Erinnerst du dich ans „Feintuning“? Nicht jeder Anstieg ist ein Zuckerschlecken. Lange Schiebepassagen ziehen bei einer Mehrtagestour ordentlich Körner, und die Erschöpfung summiert sich von Tag zu Tag. Damit der Spaß nicht in purer Quälerei endet, ist ein Plan B für jede Etappe Pflicht!

Nicht nur deine Beine, auch das Wetter hat das letzte Wort. In den Alpen schlägt die Stimmung schnell um, und Vorhersagen für 7 Tage sind reine Glaskugel-Leserei. Das Wetter kann sich zudem im Laufe des Tages sehr schnell ändern. Hier ist das richtige Verhalten und Ausrüstung das Allerwichtigste (Keine Sorge, zu Wetter und Equipment kommen wir noch!). Wenn du deine Route planst, stell dir immer diese vier Fragen:

  • Abkürzung: Wie viele Höhenmeter spare ich durch eine Routenanpassung?
  • Lift-Check: Gibt es Gondeln, die mir die Arbeit abnehmen?
  • Wetterfest: Ist die Alternative auch bei Regen sicher fahrbar?
  • Öffis: Kann ich Teilstrecken mit Bus oder Bahn überbrücken?

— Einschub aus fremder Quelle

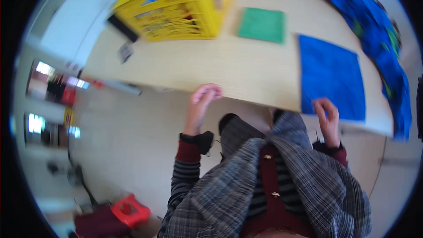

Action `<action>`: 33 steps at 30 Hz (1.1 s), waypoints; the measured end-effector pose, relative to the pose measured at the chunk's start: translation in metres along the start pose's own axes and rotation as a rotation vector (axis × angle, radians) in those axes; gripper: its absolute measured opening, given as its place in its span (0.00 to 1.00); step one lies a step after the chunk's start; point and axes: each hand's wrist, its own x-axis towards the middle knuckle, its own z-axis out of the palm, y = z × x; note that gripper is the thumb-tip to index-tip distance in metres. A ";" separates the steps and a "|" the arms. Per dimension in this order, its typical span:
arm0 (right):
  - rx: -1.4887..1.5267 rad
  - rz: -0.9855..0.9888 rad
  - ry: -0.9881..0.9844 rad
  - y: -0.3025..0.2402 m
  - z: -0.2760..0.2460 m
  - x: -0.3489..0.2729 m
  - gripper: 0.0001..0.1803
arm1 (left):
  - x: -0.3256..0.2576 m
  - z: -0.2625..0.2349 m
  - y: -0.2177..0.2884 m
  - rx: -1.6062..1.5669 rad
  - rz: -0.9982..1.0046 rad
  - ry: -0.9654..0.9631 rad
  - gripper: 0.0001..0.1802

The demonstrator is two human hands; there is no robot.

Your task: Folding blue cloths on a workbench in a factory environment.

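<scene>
"One question: where is the blue cloth (332, 77)?"

"Right of centre in the frame, flat on the tabletop (194, 64). The green cloth (262, 25) lies apart from it, toward the top; the yellow crate (176, 13) stands upper left."

"And each grip?"

"The right hand (327, 113) is at the blue cloth's lower left part, fingers bent; I cannot tell whether they pinch it. The left hand (204, 97), left of centre by the tabletop's front edge, looks narrow, with nothing visible in it; blur hides whether it closes."

"How to handle the cloth well?"

"Pinch lightly near a corner, I'd say, and smooth with a flat palm; thin fabric probably creases easily."
</scene>
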 end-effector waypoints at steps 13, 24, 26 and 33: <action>-0.243 0.032 0.338 0.044 -0.159 -0.050 0.09 | 0.028 0.204 0.018 0.676 0.562 -0.558 0.17; -1.022 -0.201 -0.050 0.103 -0.181 -0.048 0.41 | -0.002 0.302 -0.018 1.105 0.902 -0.732 0.37; -1.013 -0.178 -0.029 0.117 -0.198 -0.048 0.41 | 0.000 0.302 -0.023 1.119 0.921 -0.678 0.35; -0.947 -0.141 -0.010 0.125 -0.224 -0.049 0.40 | -0.001 0.302 -0.025 1.195 0.901 -0.620 0.28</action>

Auch hier möchte ich dir anhand eines Praxisbeispiel bei meiner Alpenüberquerung 2026 am Tag 6 von Ponte die Legno nach Madonna di Campiglio das Prinzip erklären. Wie bei der Analyse des Anstiegs bereits beschrieben, geht es über die Montozzo Scharte, ein harter und langer Aufstieg über 1300Hm auf bis zu 2600m. Schlechtes Wetter oder die Strapazen der letzten Tage können dich zwingen eine Alternativroute zu fahren. Mithilfe von Kompass-Karten versuche ich eine Strecke ohne viele Höhenmeter und Kilometer zu planen. Es soll so leicht wie möglich sein das Ziel zu erreichen.

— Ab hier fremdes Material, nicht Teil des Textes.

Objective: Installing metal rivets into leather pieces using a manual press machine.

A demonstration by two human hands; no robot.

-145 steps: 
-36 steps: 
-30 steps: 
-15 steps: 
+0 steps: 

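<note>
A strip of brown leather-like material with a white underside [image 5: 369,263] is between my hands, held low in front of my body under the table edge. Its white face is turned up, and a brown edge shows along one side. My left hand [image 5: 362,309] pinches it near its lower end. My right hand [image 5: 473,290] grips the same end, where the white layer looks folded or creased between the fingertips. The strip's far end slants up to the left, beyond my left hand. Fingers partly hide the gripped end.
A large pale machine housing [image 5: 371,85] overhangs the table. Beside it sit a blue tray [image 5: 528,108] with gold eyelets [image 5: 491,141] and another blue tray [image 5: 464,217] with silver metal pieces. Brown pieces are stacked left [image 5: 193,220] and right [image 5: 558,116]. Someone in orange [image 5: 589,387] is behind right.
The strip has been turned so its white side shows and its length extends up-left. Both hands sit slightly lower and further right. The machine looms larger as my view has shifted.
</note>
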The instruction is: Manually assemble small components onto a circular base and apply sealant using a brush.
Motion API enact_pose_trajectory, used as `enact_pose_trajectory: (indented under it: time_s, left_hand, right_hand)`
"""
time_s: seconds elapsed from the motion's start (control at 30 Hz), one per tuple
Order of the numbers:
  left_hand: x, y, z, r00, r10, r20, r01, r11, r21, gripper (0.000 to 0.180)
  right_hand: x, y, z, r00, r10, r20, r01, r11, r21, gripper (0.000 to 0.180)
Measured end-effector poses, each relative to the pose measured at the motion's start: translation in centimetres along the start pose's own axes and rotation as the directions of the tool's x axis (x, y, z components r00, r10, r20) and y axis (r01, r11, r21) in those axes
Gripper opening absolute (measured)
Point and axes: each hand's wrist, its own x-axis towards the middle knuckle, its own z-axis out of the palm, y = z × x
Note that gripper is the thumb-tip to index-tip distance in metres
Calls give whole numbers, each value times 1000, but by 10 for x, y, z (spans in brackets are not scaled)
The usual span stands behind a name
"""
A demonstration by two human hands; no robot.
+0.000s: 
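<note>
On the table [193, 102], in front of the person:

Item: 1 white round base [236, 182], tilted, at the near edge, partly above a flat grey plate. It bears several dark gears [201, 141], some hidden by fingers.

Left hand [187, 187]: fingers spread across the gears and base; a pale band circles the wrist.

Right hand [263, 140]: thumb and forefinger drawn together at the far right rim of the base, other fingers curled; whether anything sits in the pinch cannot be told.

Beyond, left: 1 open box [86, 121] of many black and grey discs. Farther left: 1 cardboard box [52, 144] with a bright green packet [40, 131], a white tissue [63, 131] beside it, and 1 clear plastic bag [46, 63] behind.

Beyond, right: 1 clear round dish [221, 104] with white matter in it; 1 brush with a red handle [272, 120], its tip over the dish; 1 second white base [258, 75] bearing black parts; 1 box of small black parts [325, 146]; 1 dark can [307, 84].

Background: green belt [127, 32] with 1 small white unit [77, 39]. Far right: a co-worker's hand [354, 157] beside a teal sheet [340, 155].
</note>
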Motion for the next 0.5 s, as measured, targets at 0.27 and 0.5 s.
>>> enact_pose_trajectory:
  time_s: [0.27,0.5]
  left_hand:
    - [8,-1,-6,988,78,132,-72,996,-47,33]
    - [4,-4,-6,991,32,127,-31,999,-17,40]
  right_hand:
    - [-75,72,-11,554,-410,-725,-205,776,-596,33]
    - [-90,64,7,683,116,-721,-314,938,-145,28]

In MyMaps von Google habe ich für die bessere Veranschaulichung die Hauptroute (Blau) und die Ausweichroute (Orange) importiert. Die orange Route führt über den Passo del Tonale und liegt mit 1883m zwar relativ weit oben, aber bei Gewittern und starken Regen findet man hier eher Schutz. Die ca. 650Hm von Ponte di Legno sind auch mit müden Beinen zu schaffen. Selbst hier gibt es die Möglichkeit eine Gondel zu nutzen. Anschließend geht es nur noch Berg ab Richtung Mezzana. An dieser Stelle kann man sich entscheiden, ob man die Gondel in Daolasa nutzen möchte oder die ca. 900Hm nach Madonna di Campiglio selber strampeln möchte.

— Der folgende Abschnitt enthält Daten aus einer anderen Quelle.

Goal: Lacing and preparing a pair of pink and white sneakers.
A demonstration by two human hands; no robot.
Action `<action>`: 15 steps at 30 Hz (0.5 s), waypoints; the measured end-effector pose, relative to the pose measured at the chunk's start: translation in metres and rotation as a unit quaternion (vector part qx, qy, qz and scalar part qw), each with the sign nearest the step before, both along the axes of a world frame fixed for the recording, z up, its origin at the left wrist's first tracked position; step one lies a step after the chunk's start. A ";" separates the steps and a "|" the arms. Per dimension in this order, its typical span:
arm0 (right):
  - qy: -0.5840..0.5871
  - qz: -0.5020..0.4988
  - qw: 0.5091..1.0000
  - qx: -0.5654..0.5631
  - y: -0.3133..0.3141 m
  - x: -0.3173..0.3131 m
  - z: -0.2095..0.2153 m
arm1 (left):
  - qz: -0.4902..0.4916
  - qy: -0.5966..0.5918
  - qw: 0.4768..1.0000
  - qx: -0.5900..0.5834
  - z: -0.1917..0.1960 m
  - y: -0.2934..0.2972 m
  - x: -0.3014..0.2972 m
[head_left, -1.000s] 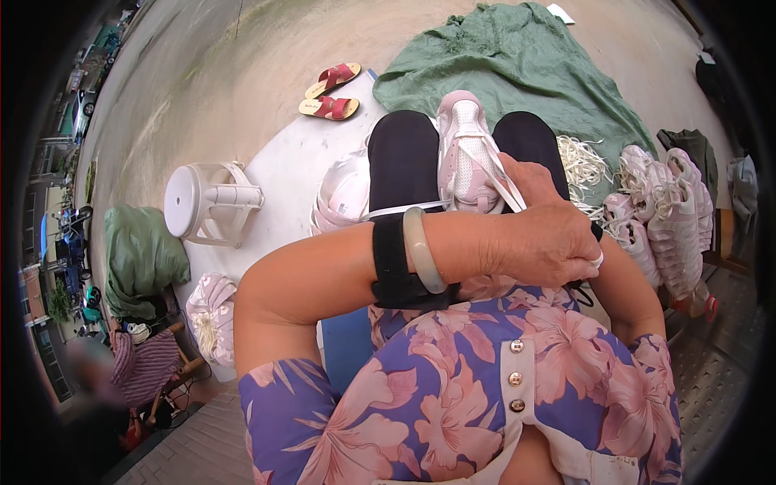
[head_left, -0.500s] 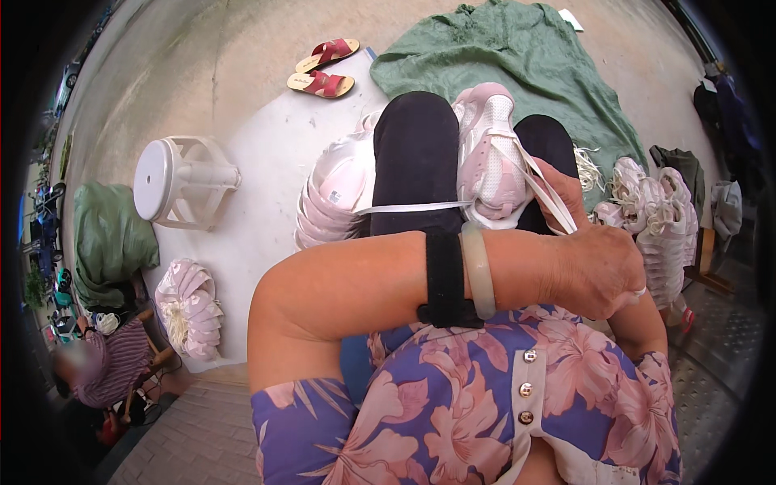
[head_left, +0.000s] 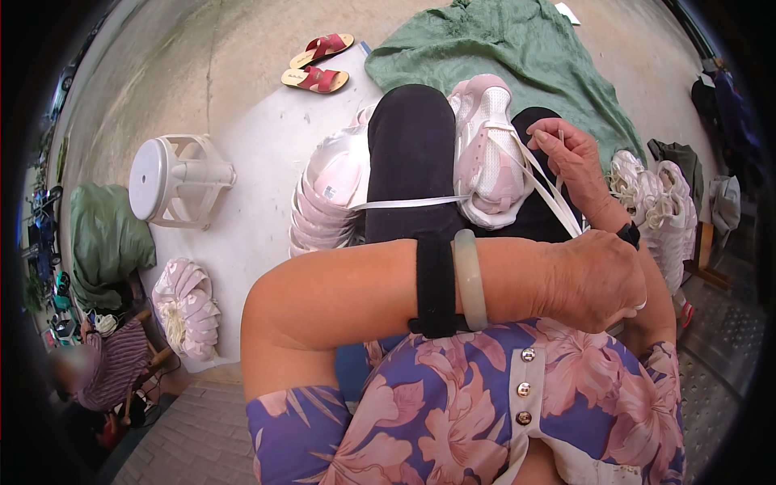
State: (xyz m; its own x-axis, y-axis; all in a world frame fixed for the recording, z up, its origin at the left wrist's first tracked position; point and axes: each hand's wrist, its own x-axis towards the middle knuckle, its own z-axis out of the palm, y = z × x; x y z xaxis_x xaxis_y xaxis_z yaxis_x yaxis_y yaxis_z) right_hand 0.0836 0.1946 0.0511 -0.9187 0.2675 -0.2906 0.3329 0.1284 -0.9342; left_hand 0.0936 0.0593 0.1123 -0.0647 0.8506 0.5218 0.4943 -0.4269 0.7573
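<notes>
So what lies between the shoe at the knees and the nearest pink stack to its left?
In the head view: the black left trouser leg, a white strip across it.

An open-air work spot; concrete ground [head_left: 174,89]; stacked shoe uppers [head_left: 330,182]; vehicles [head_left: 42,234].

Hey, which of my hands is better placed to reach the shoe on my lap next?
Probably your right hand: it is beside the shoe, and its fingers look clear of the stretched laces. Your left hand is closed on the laces, farther from the shoe.
</notes>
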 end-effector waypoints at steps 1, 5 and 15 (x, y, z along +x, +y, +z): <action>-0.010 0.060 0.998 0.005 -0.006 -0.006 0.006 | -0.019 0.002 1.000 -0.018 0.000 -0.001 0.001; -0.074 0.181 0.980 -0.023 -0.013 -0.019 0.003 | -0.019 0.017 0.999 -0.024 -0.003 -0.003 0.006; -0.079 -0.004 0.880 -0.468 0.015 -0.004 0.001 | 0.050 0.072 0.996 0.034 0.006 -0.018 -0.003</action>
State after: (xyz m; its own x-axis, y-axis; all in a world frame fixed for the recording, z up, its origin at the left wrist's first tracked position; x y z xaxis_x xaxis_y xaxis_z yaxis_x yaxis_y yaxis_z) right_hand 0.0797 0.2097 0.0521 -0.8467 -0.1509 -0.5103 0.4652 -0.6754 -0.5721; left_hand 0.0909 0.0415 0.1179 -0.0673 0.8057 0.5884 0.6375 -0.4190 0.6466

Schafft man auf der Hauptroute die Montozzo Scharte, fühlt sich danach aber ziemlich leer, kann man auch hier wieder auf die Gondel in Daolasa ausweichen.

Ich hoffe mit diesem Beispiel ist das Prinzip klar geworden. Überlegt euch für jede Tagesetappe einen Plan B, um bestens vorbereitet zu sein.

ABER: Nicht immer ist es so gut möglich eine Ausweichroute zu planen. Beobachte immer das Wetter, um vielleicht schon zwei Tage eher umzuplanen und eine Etappe auszulassen.